Tell Me Lies is an original Hulu series based on the book of the same name by Carola Lovering. The show premiered in early September 2022 and follows Lucy (Grace Van Patten) and Stephen (Jackson White) through their extremely toxic college relationship. He is clearly a manipulative upper-class student, while she is a naïve freshman when it comes to the dynamics of casually connecting in a post-high school environment. There are some other interesting subplots along the way, but overall it’s a pretty steamy show that explores the interworking of college relationships as the characters navigate school, obligations social issues, their future and disputed families.
In the first episode, the show introduces viewers to the remnants of Lucy’s group of college friends, Bree (Catherine Missal), Pippa (Sonia Mena), Evan (Branden Cook) and Wrigley (Spencer House), as they all attend Bree and Evan. marriage four years after graduation. It’s kind of a de facto college reunion. As with any TV show set up, audiences get a crash course in each character’s relationships as they begin their introduction. Luckily, the series does this well without making the situations and conversations seem too contrived.
As with most old friends, conversations are comfortable and reminiscent of the past after a long period of separation. The dialogue feels natural while giving the audience just enough information before viewers are taken back eight years to Lucy’s welcome week as a freshman in the fall of 2007, which then begins the premise. of the show.
At first glance, Tell Me Lies might seem like a simple, free-to-air show for young adults. Fortunately, however, it’s more than that. Its characters feel like real people struggling with the same situations that most of its viewers have or are currently experiencing, which is why it’s a show worth watching.
The series’ female characters are refreshingly complex people.
Tell Me Lies is surprisingly nuanced. The female characters have richer and more complex relationships with each other than most shows about interworking college relationships. Although most of their discussions with each other involve that of the men, the women on the show do not put each other down to build themselves up. They aren’t pitted against each other as a cheap way to advance the story. On the contrary, they have real conversations and maintain the agency in the space they inhabit on screen.
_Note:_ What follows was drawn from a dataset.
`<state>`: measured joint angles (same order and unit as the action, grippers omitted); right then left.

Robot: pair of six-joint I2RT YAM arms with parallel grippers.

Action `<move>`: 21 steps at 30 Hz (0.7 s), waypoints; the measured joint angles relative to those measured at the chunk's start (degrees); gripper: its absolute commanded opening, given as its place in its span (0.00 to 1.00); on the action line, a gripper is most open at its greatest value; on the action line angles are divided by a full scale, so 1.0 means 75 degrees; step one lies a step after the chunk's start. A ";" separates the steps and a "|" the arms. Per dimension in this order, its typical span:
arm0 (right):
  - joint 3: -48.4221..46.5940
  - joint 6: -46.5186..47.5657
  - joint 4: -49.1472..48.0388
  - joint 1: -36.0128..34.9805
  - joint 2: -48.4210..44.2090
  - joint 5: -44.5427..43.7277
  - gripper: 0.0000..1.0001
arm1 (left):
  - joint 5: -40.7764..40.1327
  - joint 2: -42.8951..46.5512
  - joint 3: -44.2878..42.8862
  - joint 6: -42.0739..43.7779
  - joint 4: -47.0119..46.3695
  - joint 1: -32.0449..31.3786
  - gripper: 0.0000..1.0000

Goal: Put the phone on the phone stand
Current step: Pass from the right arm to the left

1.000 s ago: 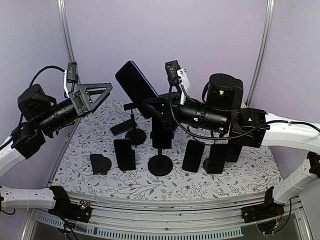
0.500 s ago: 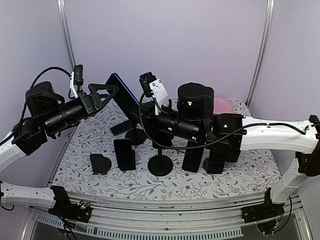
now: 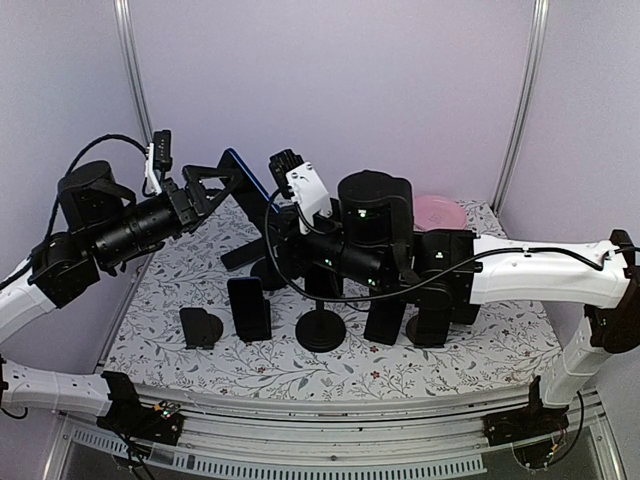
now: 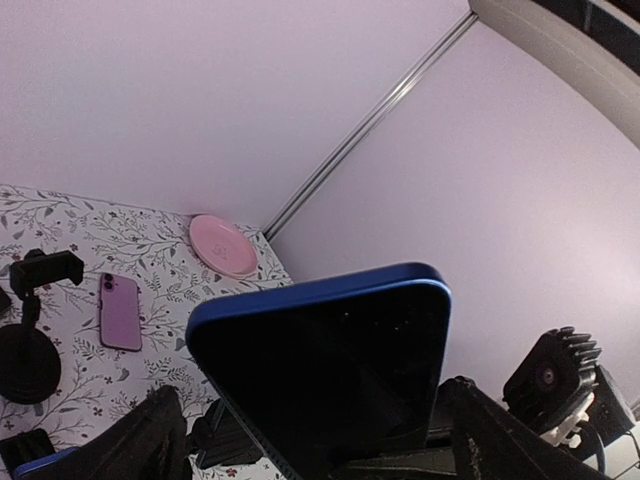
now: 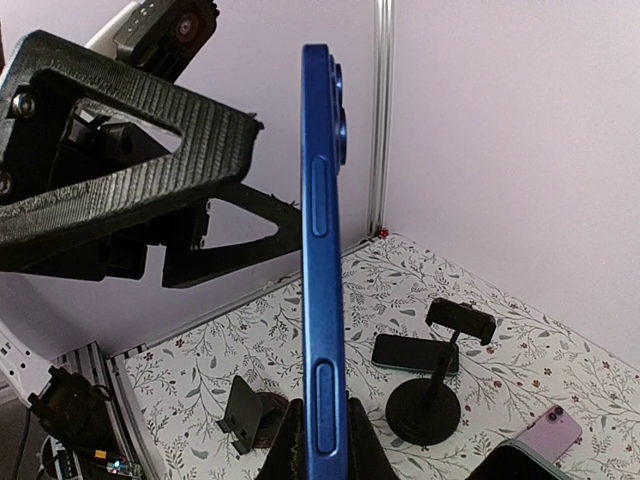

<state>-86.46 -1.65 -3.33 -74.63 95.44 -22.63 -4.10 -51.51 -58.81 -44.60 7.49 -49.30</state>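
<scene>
My right gripper is shut on the lower end of a blue phone and holds it high over the back left of the table. In the right wrist view the phone stands edge-on between my right gripper's jaws. My left gripper is open right beside the phone's top. In the left wrist view the phone's dark screen sits between the spread fingers of my left gripper. A small empty black phone stand sits front left. It also shows in the right wrist view.
A clamp stand on a round base and a second round-base stand stand mid-table. Dark phones lean upright on stands. A pink plate lies back right, and a purple phone lies flat near it.
My right arm has carried the blue phone left and lower, toward my left gripper. My left gripper has moved right and now sits around the phone's top.
</scene>
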 measured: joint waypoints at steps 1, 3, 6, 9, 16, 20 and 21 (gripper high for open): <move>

It’s refreshing to see female characters who don’t inherently blame other women for men’s transgressions. On a show where shame might be a regular trope for drama, none of the women even hint at such thoughts. Don’t get me wrong, the show isn’t a groundbreaking feminist drama, but given the context, it’s refreshing to see women interacting with each other in a truly supportive way.
The storytelling is surprisingly character driven
True to its name, Tell Me Lies is full of characters who continue to lie to themselves and themselves, but they mostly do so in understandable and relatable ways. They’re young and stupid, but they’re not mean. As episodes progress, viewers learn about the previously unknown relationships between key characters in gripping and generally interesting ways to watch. Such commitment is only possible because the show manages to make good use of its characters as the story unfolds.
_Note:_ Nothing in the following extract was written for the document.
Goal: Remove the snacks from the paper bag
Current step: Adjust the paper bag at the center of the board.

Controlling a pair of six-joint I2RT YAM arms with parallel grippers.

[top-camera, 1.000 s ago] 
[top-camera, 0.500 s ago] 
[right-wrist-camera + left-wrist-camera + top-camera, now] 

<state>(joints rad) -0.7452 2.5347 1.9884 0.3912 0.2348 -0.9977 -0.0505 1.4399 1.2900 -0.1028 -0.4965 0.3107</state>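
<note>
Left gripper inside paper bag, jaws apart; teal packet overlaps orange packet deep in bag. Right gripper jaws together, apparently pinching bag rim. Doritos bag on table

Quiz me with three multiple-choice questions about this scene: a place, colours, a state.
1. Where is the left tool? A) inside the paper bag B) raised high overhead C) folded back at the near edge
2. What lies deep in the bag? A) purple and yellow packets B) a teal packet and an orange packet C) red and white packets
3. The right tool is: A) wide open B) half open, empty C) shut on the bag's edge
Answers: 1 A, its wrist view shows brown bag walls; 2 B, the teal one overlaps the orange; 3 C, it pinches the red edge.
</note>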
It’s easy to worry about what happens to Lucy and her friends, as viewers see the struggle many of them face as a result of the decisions they make. Whether or not audiences agree with these decisions, there’s no denying that everyone on the show has layers to explore.
Even Lucy’s toxic lover Stephen, arguably the most hateful character in the entire series, has complexities regarding his obnoxious behavior. He’s more than just an antagonist, but the show never makes excuses for his actions. Instead, he pulls back the curtain on his home life and dives into how that upbringing clearly shaped his worldview and his so-called college friendships. It allows the viewer to decide for themselves. Spoiler alert: it’s still terrible. Nevertheless, he is a captivating character.
Similar to other Hulu shows like Normal People and Conversations With Friends, Tell Me Lies highlights the complexity of human relationships and how messy they can be. People are notorious for making bad decisions when it comes to love and relationships, especially young college students. Rather than romanticize the situation like so many movies and TV shows tend to do, Tell Me Lies stays true to its name and shows that most young adults who start new “love” ignore the red flags and only listen to what they want. listen. At the end of the day, the show is entertaining and compelling to watch.
Tell Me Lies is currently streaming on Hulu, and new episodes of the series air every Wednesday.